Books are not dead
I wrote about enigmatic books, an enigmatic encyclopedia, mystery books and an enigmatic bookshop. Even with modern media, e-readers, PDF-files physical books are still fascinating objects. I fully agree with Joe Qeenan - and I think McLuhan said similar things:
A noted scientific writer recently argued that the physical copy of a book was an unimportant fetish, that books were “like the coffin at a funeral.”
Despite such comments, I am not worried about the future of books. If books survived the Huns, the Vandals, and the Nazis, they can survive noted scientific writers.
One friend says that in the future “books will be beautifully produced, with thick paper, and ribbons, and proper bindings.” People who treasure books will expect them to look like treasures. And so they will have ribbons. Another says, wistfully, that books will survive “as a niche, a bit like taking a carriage ride in Central Park. But more than that.”
Parallel evolution or copy?
Recently I saw five of such "classic" books - beautifully produced, with thick paper, and ribbons, and proper bindings - in Boijmans Museum in Rotterdam:
The Wiki Truth, is a series of five gigantic books. For these books Kyra van Ineveld selected the largest articles on Wikipedia and printed the top five. She printed them on her home-printer and made classic encyclopedias out of it. On the bottom of the book you read the first sentence that was ever written in this article; and at the top of the book you see the article as it is now.

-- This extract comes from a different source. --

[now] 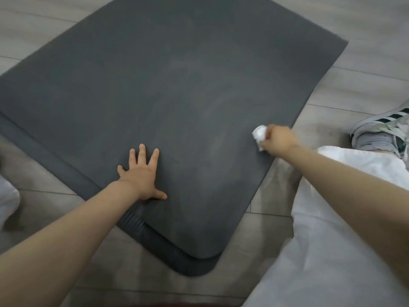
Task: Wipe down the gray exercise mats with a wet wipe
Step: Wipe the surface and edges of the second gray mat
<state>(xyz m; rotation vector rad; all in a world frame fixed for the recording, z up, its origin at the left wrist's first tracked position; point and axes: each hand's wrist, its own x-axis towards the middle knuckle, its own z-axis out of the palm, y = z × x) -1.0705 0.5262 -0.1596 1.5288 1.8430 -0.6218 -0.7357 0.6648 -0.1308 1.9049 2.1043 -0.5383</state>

You see the information being created, being changed, being criticized, and being deleted.James Bridle:
This particular book—or rather, set of books—is every edit made to a single Wikipedia article, The Iraq War, during the five years between the article’s inception in December 2004 and November 2009, a total of 12,000 changes and almost 7,000 pages. It amounts to twelve volumes: the size of a single old-style encyclopaedia. It contains arguments over numbers, differences of opinion on relevance and political standpoints, and frequent moments when someone erases the whole thing and just writes “Saddam Hussein was a dickhead”.James Bridle's artwork predates Kyra van Ineveldts artwork. I am not clear if it's independent parallel evolution - the idea is "in the air" - or a conscious or unconscious copy. I hope it is not a copy, because then the story is much more interesting.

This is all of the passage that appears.